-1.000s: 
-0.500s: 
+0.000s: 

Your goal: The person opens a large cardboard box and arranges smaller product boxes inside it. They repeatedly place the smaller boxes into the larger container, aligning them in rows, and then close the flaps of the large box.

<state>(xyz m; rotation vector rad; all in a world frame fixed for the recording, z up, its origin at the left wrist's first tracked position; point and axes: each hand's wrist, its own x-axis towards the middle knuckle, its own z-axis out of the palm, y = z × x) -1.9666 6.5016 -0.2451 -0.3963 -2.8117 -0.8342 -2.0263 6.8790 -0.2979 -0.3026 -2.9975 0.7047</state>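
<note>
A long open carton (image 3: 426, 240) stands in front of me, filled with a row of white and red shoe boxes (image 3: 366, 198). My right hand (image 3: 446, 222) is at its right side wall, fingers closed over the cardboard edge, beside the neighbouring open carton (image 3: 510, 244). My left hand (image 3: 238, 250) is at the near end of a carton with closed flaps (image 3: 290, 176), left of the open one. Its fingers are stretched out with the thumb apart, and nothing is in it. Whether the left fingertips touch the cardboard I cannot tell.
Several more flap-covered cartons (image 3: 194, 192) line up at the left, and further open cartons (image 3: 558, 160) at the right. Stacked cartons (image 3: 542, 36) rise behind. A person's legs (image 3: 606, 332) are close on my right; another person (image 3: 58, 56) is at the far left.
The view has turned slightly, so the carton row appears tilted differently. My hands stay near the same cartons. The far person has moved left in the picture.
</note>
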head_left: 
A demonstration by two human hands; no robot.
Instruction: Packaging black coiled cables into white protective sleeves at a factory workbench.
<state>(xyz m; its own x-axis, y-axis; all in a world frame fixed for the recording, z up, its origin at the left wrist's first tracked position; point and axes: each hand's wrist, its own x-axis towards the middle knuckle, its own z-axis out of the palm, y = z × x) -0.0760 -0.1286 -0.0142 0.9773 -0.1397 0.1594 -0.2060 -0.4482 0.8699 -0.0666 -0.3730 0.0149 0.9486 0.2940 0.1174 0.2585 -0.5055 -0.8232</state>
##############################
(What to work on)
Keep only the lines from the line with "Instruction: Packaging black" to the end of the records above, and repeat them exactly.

(Problem solution)
Instruction: Packaging black coiled cables into white protective sleeves at a factory workbench.
<state>(xyz m; its own x-axis, y-axis; all in a world frame fixed for the recording, z up, its origin at the left wrist's first tracked position; point and axes: each hand's wrist, its own x-axis towards the middle knuckle, its own z-axis out of the palm, y = z × x) -0.0760 -0.1286 -0.0142 0.9773 -0.1397 0.1594 -0.2060 -0.4482 0.8699 -0.0666 -0.3730 0.0149 0.9486 0.2940 0.1174 0.2585 -0.5055 -0.8232</state>

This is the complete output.